JALALABAD (PAN): Officials say the Hesarak district of Nangarhar province has been under siege from insurgents and has been out of government’s control for seven months.
Abdul Khaliq Maroof, the district’s administrative head, told Pajhwok Afghan News he has discussed the problem many times with the provincial administration, but no remedial steps had been taken so far.
Maroof said the insurgents were killing and harassing people, but lacked resources and personnel to take on them. “People are tortured and seized by militants, but we don’t have weapons to fight them with.”
He said the district was protected from falling to insurgents only with support of his family and relatives, but he warned this support would stop if the government fails to provide help.

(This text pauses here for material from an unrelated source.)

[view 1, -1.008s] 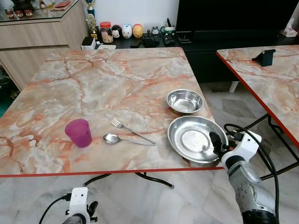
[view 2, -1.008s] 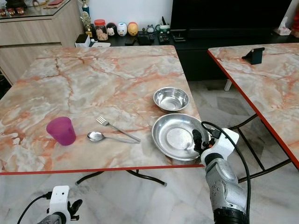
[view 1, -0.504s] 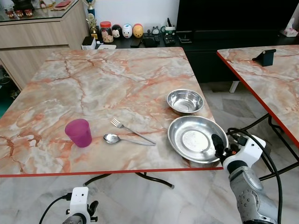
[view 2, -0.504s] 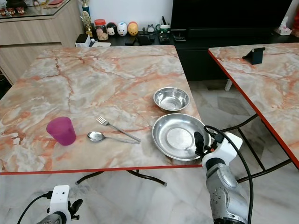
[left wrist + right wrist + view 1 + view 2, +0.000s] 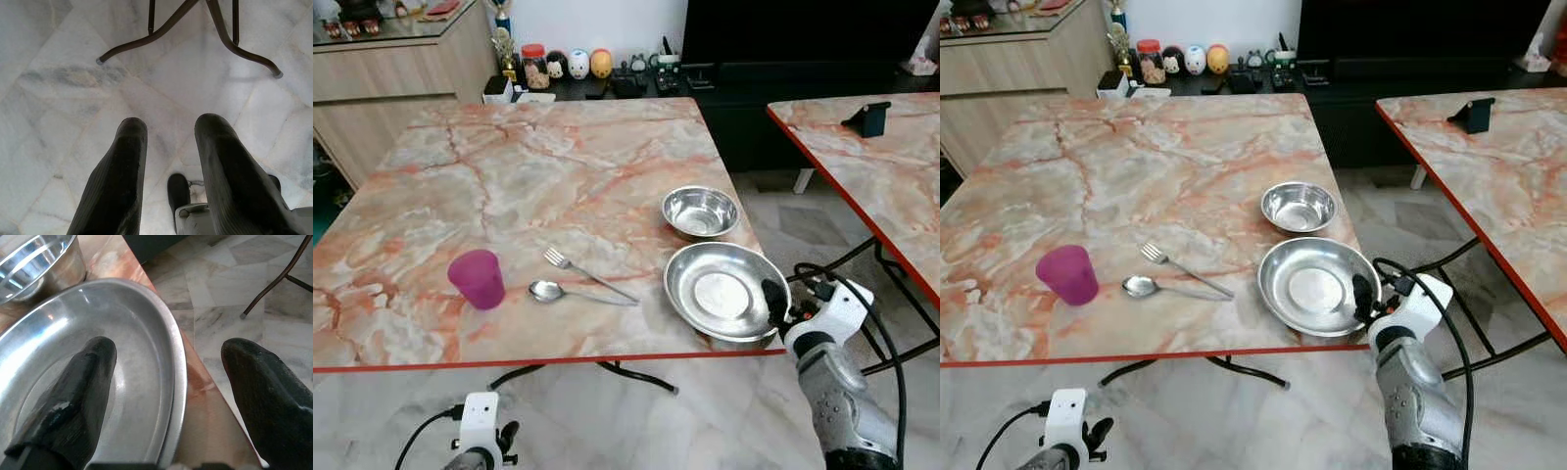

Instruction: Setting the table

“We have snapped contacts with the provincial administration due to its constant apathy” the official said, making clear he would resume interaction with the governor’s office only when a massive security operation was launched in the district.

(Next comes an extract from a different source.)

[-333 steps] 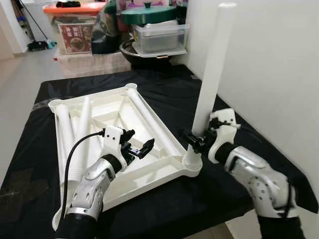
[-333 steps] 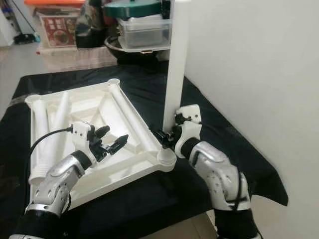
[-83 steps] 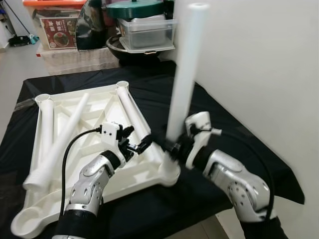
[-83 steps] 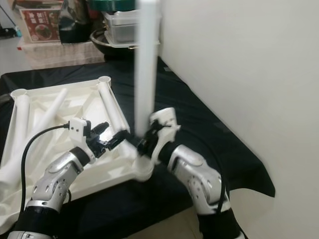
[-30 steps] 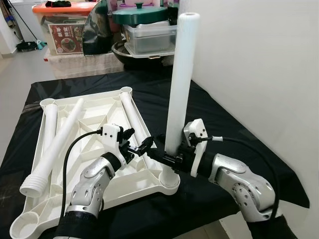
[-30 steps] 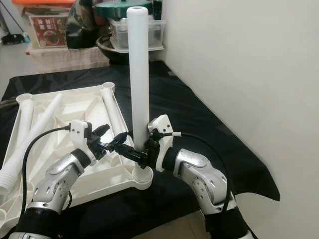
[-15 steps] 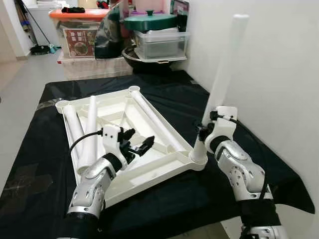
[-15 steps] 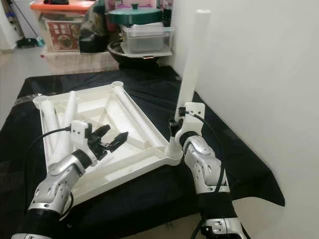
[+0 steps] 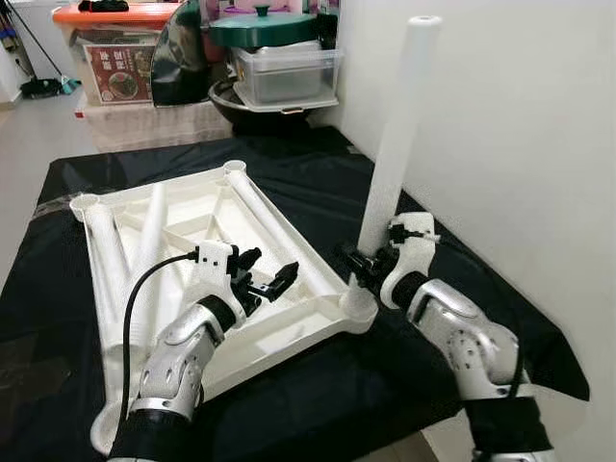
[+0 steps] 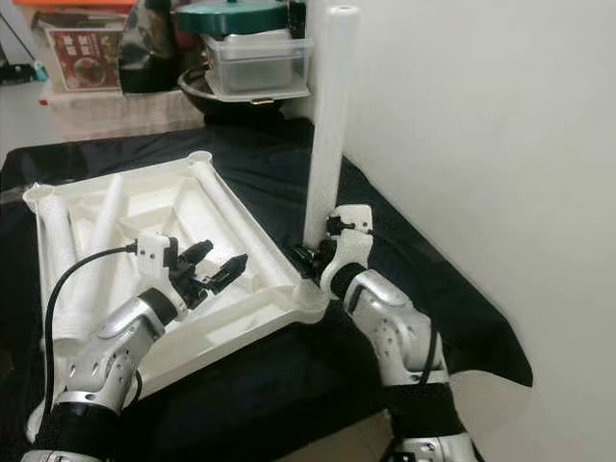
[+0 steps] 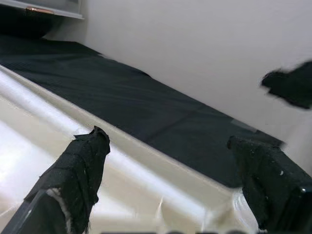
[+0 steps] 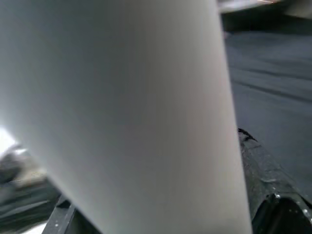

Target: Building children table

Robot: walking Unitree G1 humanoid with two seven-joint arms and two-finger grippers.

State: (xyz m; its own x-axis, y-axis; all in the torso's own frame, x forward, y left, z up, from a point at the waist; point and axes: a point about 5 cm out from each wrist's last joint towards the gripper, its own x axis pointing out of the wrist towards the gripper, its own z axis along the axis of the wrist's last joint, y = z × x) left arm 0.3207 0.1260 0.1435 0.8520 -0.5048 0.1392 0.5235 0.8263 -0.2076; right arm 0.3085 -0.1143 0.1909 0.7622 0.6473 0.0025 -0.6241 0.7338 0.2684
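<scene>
A white children's table top (image 9: 207,217) lies upside down on a black cloth. One white table leg (image 9: 390,154) stands nearly upright in the near right corner socket (image 9: 358,306), leaning slightly toward the wall. My right gripper (image 9: 361,262) is shut on the leg's lower end; in the right wrist view the leg (image 12: 136,112) sits between its fingers (image 12: 273,195). My left gripper (image 9: 269,284) hovers open over the table top's underside, holding nothing, with its fingertips (image 11: 80,163) spread above the white rim (image 11: 146,161).
Three loose white legs lie inside the upturned top, two at the left (image 9: 106,260) and one along the right rim (image 9: 269,231). A white wall (image 9: 520,144) runs close on the right. Storage boxes and a green-lidded pot (image 9: 269,29) stand behind the table.
The whole view has shifted with the camera. My right gripper stays on the leg's lower end and the leg still stands in its socket. The left gripper stays open over the top.
</scene>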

“I have protected the district for the past seven months on my own. But now, I am running out of even my personal resources,” the district chief complained.

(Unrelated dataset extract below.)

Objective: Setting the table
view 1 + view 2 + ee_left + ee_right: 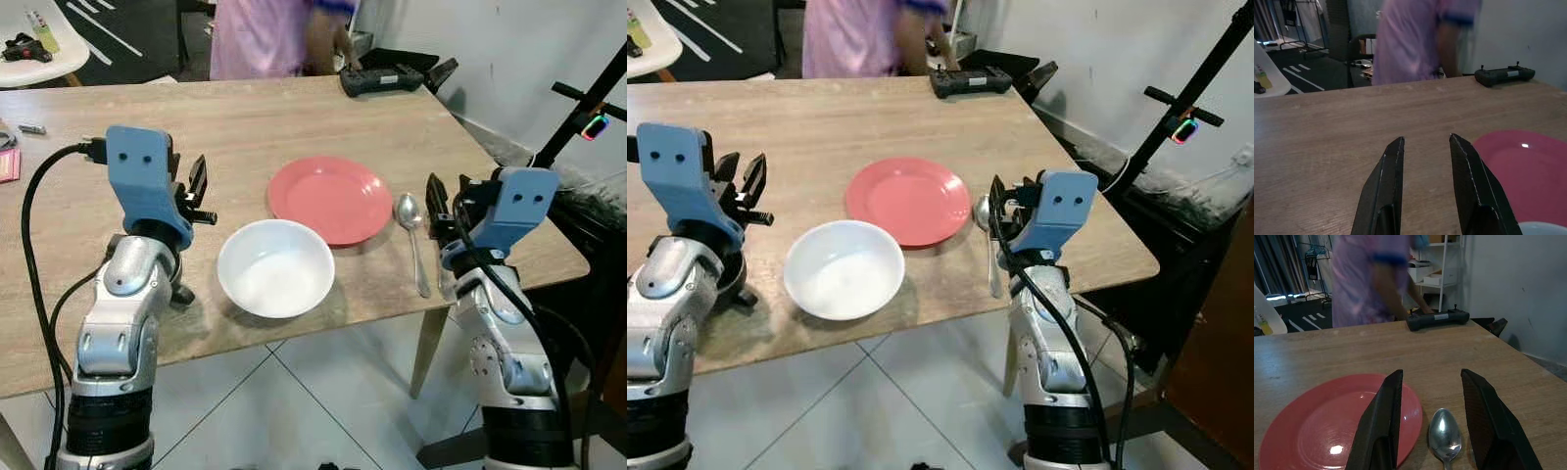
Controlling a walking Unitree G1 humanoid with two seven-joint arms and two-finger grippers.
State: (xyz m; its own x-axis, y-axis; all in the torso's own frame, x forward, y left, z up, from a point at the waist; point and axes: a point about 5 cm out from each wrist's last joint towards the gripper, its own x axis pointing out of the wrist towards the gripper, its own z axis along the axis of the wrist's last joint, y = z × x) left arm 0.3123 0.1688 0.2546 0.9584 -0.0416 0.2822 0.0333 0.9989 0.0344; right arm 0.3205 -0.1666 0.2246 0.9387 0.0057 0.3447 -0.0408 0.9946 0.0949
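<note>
A pink-red plate (330,199) lies in the middle of the wooden table (245,127). In front of it, near the front edge, stands an empty white bowl (275,267). A metal spoon (412,235) lies right of the plate, bowl end away from me. My left gripper (198,186) hovers open over bare wood left of the bowl. On the other side my right gripper (434,201) is open just above the table, with the spoon (1444,436) between its fingers (1382,421) and the plate (1337,426) beside it. Neither holds anything.
A person in a pink shirt (265,34) stands at the table's far edge, a hand at a black controller (382,78). A black stand (578,108) rises at the right. A white round table (39,49) is at the far left. The table's front edge is just before my arms.
</note>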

He estimated over 1,000 local and foreign militants were active in the district, which had 48 policemen — most of them his relatives. Even, weapons were supplied by his relatives and locals, he claimed.
A provincial security official, who did not want to be named, said the district chief had clashed over the telephone with the governor on the issue of weapons supply.
Locals confirmed the district had been under Taliban’s siege for the past seven months, forcing many residents to flee their homes.
A tribal elder, Dr Muhammad Naeem, said a recent uprising against the insurgents had failed and its members fled the area after the government refused to support them.
Another elder, Sultan Jan, said insurgents continued to attack the town. Six people were killed in the most recent assault on the residence of an influential man.
“Fighting has been ongoing for three days in Hesarak,” Jan said, warning the district could fall to the militants anytime.
But the governor’s spokesman Ahmad Zia Abdulzai and police chief Masoom Khan Hashimi dismissed the impression that Hesarak was on the verge of being lost to rebels. They refused commenting on the shortage of weapons and police force.